Personal reagierte schnell
Über die ausgelöste Anlage wurde das Klinikpersonal sofort informiert. Mitarbeiter nahmen Brandgeruch wahr, brachten den Mann aus dem Zimmer in Sicherheit und löschten die brennenden Rollen. Nach Angaben der Polizei nahmen Boden und Wand Schaden, der Sachschaden wird auf etwa 1.000 Euro geschätzt. Verletzt wurde niemand.
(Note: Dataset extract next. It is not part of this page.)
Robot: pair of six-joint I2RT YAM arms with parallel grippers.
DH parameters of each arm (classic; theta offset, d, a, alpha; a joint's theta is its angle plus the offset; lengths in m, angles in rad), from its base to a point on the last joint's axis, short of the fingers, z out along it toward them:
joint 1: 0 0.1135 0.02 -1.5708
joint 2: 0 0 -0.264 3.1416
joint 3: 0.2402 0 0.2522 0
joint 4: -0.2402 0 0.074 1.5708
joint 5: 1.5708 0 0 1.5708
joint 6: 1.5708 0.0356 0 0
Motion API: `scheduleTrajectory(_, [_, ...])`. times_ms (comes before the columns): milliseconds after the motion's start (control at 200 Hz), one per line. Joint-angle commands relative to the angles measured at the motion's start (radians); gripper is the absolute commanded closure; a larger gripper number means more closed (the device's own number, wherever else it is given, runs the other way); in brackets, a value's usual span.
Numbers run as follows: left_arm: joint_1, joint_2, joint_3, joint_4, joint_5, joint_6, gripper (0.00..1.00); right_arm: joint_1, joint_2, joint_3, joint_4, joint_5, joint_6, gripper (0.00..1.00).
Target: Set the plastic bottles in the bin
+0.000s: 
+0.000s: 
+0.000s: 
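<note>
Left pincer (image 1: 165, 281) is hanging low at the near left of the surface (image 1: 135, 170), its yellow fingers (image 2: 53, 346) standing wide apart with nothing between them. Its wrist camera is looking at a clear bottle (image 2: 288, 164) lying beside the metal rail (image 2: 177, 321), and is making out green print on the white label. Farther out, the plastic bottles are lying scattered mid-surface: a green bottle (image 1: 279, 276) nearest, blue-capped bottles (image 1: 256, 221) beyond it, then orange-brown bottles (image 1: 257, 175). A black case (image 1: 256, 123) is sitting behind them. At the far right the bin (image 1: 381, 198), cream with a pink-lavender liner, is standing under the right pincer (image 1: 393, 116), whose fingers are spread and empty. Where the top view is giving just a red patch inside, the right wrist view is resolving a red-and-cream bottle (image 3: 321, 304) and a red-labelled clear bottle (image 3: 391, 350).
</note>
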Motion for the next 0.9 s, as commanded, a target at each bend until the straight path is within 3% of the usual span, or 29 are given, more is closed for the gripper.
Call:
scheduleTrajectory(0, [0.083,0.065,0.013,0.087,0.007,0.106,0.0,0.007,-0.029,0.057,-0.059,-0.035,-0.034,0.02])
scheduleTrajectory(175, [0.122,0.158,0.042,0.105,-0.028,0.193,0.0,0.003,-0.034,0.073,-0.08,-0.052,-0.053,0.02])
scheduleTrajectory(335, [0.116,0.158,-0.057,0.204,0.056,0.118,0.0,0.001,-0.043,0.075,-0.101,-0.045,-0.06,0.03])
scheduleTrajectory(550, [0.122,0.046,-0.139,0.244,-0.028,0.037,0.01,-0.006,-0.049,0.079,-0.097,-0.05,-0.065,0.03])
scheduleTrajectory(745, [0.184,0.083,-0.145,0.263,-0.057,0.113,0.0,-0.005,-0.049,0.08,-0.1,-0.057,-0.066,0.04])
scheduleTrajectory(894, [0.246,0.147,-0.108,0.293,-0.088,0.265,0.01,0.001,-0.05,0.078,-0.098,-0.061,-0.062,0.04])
Feuerwehr belüftete Klinikgebäude
Die Feuerwehr traf mit rund 50 Kräften der Berufsfeuerwehr und der Stadtteilwehren am Einsatzort ein. Auch der Rettungsdienst war mit mehreren Einheiten vor Ort. Ein Patient, der in dem verrauchten Zimmer war, wurde an den Rettungsdienst übergeben, stand jedoch lediglich unter dem Einfluss der Rauchentwicklung und erlitt keine schweren Verletzungen. Die Einsatzkräfte belüfteten das Gebäude, eine Räumung war nicht erforderlich. Während der Maßnahmen blieb die Julius-Leber-Straße zeitweise voll gesperrt.
Kriminalpolizei ermittelt wegen Brandstiftung
Die Kriminalpolizei hat die Ermittlungen aufgenommen und prüft den Verdacht der Brandstiftung. Zur Ursache des Verhaltens des Patienten liegen bislang keine weiteren Erkenntnisse vor.